*** Opening of Supplied data ***

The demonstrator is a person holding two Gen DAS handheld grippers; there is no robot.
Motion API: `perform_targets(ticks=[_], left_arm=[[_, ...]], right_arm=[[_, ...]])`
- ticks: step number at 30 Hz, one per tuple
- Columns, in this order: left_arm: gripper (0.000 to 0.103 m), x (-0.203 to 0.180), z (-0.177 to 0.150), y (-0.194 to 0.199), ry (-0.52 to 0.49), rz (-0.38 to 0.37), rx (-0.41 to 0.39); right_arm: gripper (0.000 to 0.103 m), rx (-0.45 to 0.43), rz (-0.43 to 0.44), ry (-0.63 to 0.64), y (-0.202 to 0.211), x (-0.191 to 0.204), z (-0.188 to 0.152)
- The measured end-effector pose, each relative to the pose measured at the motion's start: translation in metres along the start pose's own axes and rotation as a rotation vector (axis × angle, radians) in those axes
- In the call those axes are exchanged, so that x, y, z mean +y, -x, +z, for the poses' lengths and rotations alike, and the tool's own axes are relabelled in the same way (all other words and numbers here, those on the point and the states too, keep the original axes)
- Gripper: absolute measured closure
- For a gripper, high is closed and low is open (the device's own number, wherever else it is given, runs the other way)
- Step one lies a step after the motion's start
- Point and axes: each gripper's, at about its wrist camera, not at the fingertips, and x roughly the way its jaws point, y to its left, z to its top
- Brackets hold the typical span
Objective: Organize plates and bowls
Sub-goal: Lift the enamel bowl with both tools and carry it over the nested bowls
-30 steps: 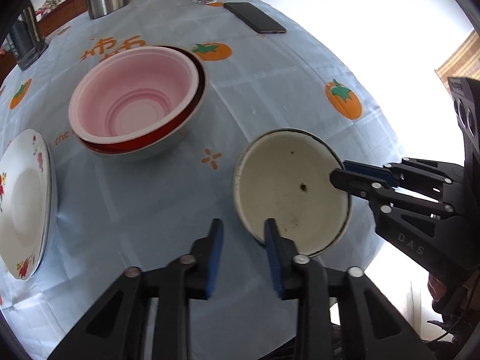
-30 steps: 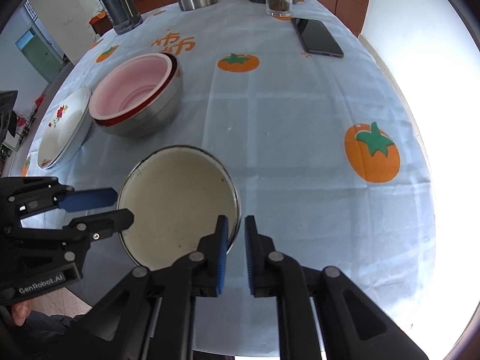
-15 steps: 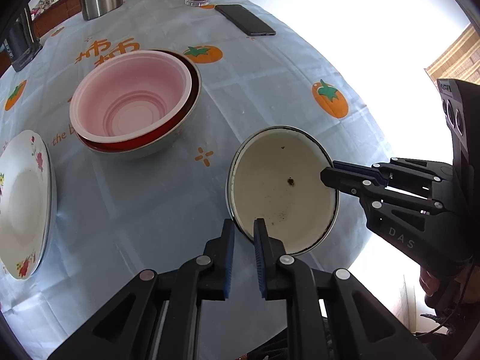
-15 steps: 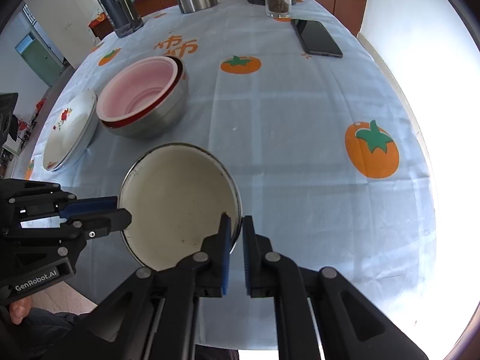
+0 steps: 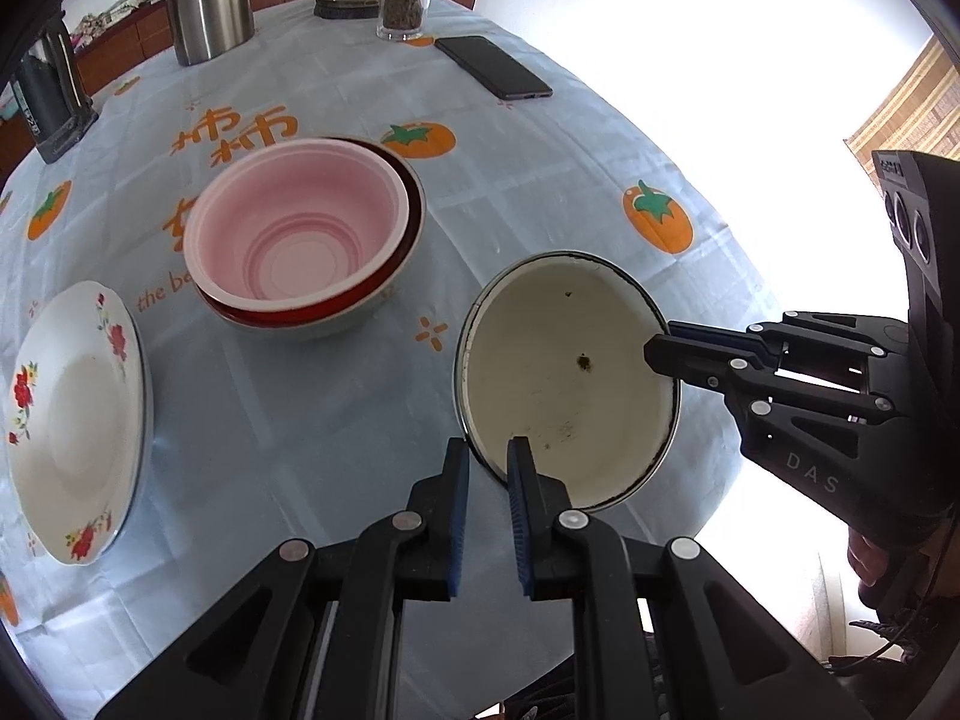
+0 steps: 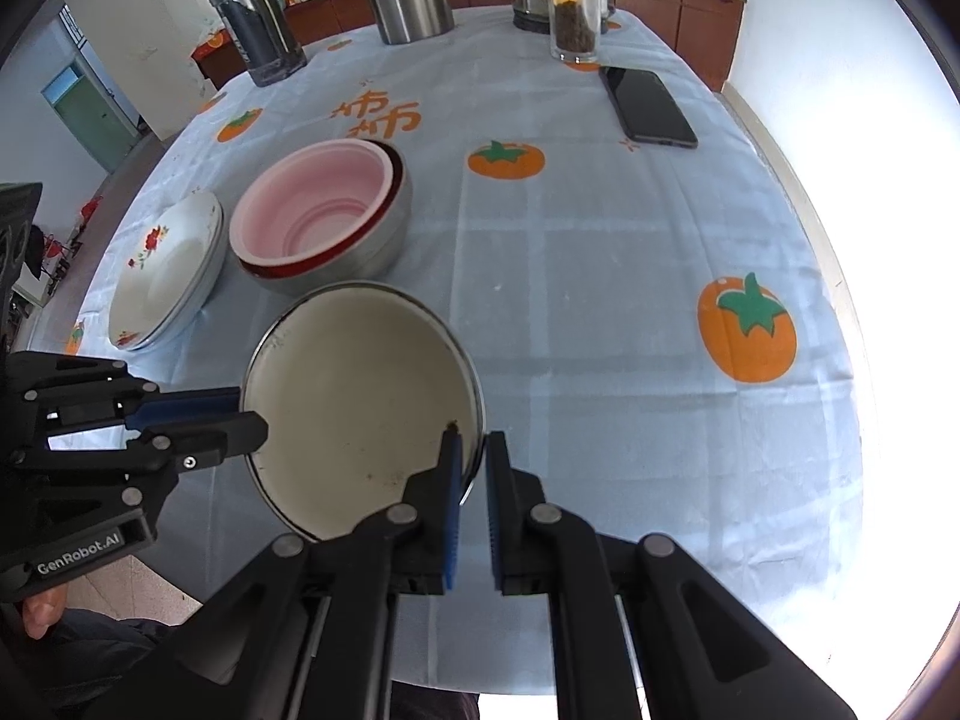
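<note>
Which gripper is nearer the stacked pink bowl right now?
Left. The left gripper pinches the cream bowl's rim on the side facing the pink bowl; the right gripper pinches the rim opposite, farther away.

A chipped, speckled cream enamel bowl [image 5: 570, 384] with a dark metal rim; a matt pink plastic bowl [image 5: 300, 240] nested in a brushed steel one [image 6: 366, 246]; glossy floral china plates [image 5: 72, 420]; a smooth printed cloth [image 6: 600, 276] over the counter; matt black plastic tools, blue ribbed pads [image 5: 521, 504].
</note>
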Motion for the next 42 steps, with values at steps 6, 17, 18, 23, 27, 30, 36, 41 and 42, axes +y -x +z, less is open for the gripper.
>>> perform_targets(ticks=[6, 17, 18, 23, 27, 30, 36, 41, 42], left_arm=[[0.089, 0.005, 0.003, 0.007, 0.001, 0.007, -0.014], [0.089, 0.014, 0.01, 0.018, -0.003, 0.02, -0.039], [0.089, 0.014, 0.011, 0.018, -0.003, 0.021, -0.041], [0.089, 0.018, 0.013, 0.023, -0.005, 0.025, -0.053], [0.089, 0.023, 0.015, 0.027, -0.001, 0.03, -0.064], [0.089, 0.027, 0.018, 0.03, 0.005, 0.03, -0.072], [0.089, 0.033, 0.022, 0.036, 0.014, 0.03, -0.085], [0.089, 0.038, 0.025, 0.041, 0.021, 0.035, -0.096], [0.089, 0.039, 0.025, 0.042, 0.022, 0.035, -0.098]], right_arm=[[0.096, -0.013, 0.003, 0.011, 0.003, 0.007, 0.007], [0.096, -0.032, 0.008, 0.027, 0.007, 0.015, 0.02], [0.096, -0.034, 0.009, 0.027, 0.007, 0.016, 0.021], [0.096, -0.042, 0.012, 0.03, 0.008, 0.019, 0.027], [0.096, -0.05, 0.013, 0.037, 0.009, 0.023, 0.032], [0.096, -0.056, 0.017, 0.042, 0.011, 0.026, 0.037], [0.095, -0.062, 0.021, 0.052, 0.011, 0.03, 0.044], [0.095, -0.07, 0.025, 0.06, 0.011, 0.033, 0.05], [0.095, -0.072, 0.026, 0.061, 0.011, 0.034, 0.051]])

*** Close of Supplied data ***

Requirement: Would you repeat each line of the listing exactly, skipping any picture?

Written response:
The demonstrator is a person holding two Gen DAS handheld grippers; there is no robot.
Motion API: `perform_targets(ticks=[_], left_arm=[[_, ...]], right_arm=[[_, ...]])`
- ticks: step number at 30 Hz, one per tuple
- Columns, in this order: left_arm: gripper (0.000 to 0.103 m), x (-0.203 to 0.180), z (-0.177 to 0.150), y (-0.194 to 0.199), ry (-0.52 to 0.49), rz (-0.38 to 0.37), rx (-0.41 to 0.39); right_arm: gripper (0.000 to 0.103 m), rx (-0.45 to 0.43), rz (-0.43 to 0.44), ry (-0.63 to 0.64), y (-0.202 to 0.211), x (-0.191 to 0.204), z (-0.188 to 0.152)
- The measured end-effector pose, each relative to the pose measured at the motion's start: translation in metres along the start pose's own axes and rotation as a rotation vector (axis × angle, radians) in those axes
- In the call those axes are exchanged, so that x, y, z mean +y, -x, +z, for the poses' lengths and rotations alike, and the tool's own axes are relabelled in the same way (all other words and numbers here, those on the point and the states too, keep the original axes)
- Gripper: absolute measured closure
- For a gripper, high is closed and low is open (the device's own number, wherever else it is given, runs the other way)
- Step one lies a step after the motion's start
- Point and axes: each gripper's, at about its wrist camera, not at the fingertips, and x roughly the way its jaws point, y to its left, z to its top
- Brackets hold the typical span
Objective: Organize plates and bowls
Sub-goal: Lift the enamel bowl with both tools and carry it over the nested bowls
-30 steps: 
-30 steps: 
-15 steps: 
-15 steps: 
+0 steps: 
+0 steps: 
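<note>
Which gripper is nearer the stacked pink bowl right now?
Left. The left gripper pinches the cream bowl's rim on the side facing the pink bowl; the right gripper pinches the rim opposite, farther away.

A chipped, speckled cream enamel bowl [image 5: 570, 384] with a dark metal rim; a matt pink plastic bowl [image 5: 300, 240] nested in a brushed steel one [image 6: 366, 246]; glossy floral china plates [image 5: 72, 420]; a smooth printed cloth [image 6: 600, 276] over the counter; matt black plastic tools, blue ribbed pads [image 5: 521, 504].
</note>
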Motion for the next 42 steps, with values at steps 6, 17, 18, 23, 27, 30, 36, 41 and 42, axes +y -x +z, less is open for the gripper.
>>> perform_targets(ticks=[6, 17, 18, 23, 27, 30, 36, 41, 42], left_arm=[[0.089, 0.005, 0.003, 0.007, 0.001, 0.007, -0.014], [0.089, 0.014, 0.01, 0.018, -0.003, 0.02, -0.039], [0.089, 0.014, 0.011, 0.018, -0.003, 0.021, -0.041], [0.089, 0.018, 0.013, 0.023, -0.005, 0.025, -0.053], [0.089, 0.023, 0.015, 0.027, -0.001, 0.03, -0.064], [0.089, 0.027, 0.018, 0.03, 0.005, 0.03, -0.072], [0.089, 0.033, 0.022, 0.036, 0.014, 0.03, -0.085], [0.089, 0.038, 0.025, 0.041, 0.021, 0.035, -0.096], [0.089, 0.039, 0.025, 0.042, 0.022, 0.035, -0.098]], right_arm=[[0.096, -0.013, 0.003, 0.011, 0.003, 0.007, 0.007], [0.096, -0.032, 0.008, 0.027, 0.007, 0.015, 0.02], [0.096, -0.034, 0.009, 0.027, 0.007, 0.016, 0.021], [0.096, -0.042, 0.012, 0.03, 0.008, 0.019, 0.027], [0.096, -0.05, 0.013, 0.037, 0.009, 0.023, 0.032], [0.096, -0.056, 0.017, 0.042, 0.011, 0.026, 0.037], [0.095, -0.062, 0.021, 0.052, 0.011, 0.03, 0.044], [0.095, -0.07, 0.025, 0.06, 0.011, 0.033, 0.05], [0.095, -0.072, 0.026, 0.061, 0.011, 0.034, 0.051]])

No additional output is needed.